The reason for this well-settled distinction is twofold. First, the inherent mobility of automobiles creates circumstances of such exigency that, as a practical necessity, rigorous enforcement of the warrant requirement is impossible. Carroll v. United States, 267 U.S. 132, 153-154 (45 S. Ct. 280, 69 L. Ed. 543) (1925); Coolidge v. New Hampshire, 403 U.S. 443, 459-460 (91 S. Ct. 2022, 29 L. Ed. 2d 564) (1971). But the Court has also upheld warrantless searches where no immediate danger was presented that the car would be removed from the jurisdiction. Chambers v. Maroney, 399 U.S., at 51-52 (90 S. Ct. 1975); Cooper v. California, 386 U.S. 58 (87 S. Ct. 788, 17 L. Ed. 2d 730) (1967). Besides the element of mobility, less rigorous warrant requirements govern because the expectation of privacy with respect to one's automobile is significantly less than that relating to one's home or office. In discharging their varied responsibilities for ensuring the public safety, law enforcement officials are necessarily brought into frequent contact with automobiles. Most of this contact is distinctly noncriminal in nature. Cady v. Dombrowski, supra, 413 U.S. at 442, 93 S. Ct. 2523. Automobiles, unlike homes, are subjected to pervasive and continuing governmental regulation and controls, including periodic inspection and licensing requirements. As an everyday occurrence, police stop and examine vehicles when license plates or inspection stickers have expired, or if other violations, such as exhaust fumes or excessive noise, are noted, or if headlights or other safety equipment are not in proper working order.

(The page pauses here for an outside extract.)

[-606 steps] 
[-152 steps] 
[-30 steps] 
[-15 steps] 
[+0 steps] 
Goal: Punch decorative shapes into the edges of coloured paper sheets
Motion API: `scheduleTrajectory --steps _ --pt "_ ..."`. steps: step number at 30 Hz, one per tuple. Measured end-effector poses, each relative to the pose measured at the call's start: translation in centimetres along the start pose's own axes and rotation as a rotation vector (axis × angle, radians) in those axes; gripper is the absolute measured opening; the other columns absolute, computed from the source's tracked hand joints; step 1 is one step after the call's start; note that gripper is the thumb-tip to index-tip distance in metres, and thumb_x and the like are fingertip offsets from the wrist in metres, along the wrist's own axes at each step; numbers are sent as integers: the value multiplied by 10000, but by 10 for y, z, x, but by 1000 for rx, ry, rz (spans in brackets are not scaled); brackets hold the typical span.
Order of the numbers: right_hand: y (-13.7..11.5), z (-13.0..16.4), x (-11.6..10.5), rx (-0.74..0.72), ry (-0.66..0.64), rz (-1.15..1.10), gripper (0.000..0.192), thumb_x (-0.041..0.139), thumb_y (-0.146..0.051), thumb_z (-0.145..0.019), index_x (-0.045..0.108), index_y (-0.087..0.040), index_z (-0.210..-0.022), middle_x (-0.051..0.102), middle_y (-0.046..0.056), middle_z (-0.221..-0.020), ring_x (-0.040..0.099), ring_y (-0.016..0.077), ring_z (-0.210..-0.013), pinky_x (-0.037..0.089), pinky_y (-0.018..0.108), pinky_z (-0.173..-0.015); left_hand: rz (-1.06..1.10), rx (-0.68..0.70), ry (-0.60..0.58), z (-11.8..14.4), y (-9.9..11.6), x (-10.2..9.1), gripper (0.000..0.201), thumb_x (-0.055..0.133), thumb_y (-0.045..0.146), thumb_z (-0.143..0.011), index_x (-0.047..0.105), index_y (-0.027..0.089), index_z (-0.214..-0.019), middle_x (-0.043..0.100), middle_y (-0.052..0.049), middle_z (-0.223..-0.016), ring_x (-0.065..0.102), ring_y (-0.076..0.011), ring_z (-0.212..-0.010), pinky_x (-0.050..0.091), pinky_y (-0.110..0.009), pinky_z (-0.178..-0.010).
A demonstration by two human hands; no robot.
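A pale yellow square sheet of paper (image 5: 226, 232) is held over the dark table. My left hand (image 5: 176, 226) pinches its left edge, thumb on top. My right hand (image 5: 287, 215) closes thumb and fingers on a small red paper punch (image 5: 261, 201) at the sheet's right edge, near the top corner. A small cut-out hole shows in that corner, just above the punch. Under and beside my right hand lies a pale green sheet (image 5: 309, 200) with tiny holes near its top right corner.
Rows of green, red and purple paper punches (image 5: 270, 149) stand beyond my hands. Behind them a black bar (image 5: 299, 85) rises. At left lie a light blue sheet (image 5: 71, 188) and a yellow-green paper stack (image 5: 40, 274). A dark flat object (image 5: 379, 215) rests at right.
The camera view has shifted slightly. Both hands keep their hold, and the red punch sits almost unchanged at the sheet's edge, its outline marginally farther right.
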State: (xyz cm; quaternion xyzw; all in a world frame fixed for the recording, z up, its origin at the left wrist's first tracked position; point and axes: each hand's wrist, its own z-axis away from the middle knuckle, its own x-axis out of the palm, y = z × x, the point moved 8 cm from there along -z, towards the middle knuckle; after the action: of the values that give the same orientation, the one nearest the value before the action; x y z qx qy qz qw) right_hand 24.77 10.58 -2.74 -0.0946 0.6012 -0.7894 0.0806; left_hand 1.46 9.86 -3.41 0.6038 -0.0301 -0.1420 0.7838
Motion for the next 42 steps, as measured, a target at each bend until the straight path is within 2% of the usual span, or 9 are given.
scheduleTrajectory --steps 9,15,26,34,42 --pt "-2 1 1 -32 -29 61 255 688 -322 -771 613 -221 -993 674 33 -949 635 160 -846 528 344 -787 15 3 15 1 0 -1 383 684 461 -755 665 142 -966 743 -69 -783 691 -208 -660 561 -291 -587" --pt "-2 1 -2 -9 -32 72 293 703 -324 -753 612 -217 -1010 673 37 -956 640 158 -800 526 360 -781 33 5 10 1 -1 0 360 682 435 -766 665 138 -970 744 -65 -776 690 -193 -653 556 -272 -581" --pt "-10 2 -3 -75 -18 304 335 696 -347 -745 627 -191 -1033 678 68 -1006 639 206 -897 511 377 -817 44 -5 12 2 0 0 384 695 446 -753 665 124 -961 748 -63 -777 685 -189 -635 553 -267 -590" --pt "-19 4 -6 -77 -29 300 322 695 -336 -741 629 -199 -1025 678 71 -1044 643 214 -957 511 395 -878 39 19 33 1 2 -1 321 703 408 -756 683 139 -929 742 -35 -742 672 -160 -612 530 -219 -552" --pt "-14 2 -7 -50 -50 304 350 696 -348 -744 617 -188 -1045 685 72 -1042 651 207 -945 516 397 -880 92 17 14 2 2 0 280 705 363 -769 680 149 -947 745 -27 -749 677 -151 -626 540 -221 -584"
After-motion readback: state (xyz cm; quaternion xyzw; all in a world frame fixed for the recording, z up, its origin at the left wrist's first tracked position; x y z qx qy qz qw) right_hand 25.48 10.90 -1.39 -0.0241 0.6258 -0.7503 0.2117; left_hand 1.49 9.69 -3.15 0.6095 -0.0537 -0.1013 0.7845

The expectation of privacy as to autos is further diminished by the obviously public nature of automobile travel. Only two Terms ago, the Court noted:
'One has a lesser expectation of privacy in a motor vehicle because its function is transportation and it seldom serves as one's residence or as the repository of personal effects. It travels public thoroughfares where both its occupants and its contents are in plain view.' Cardwell v. Lewis, 417 U.S. 583, at 590 (94 S. Ct. 2464, 41 L. Ed. 2d 325).
(Footnote omitted.) Id., --- U.S. at ----, 96 S. Ct. at 3095.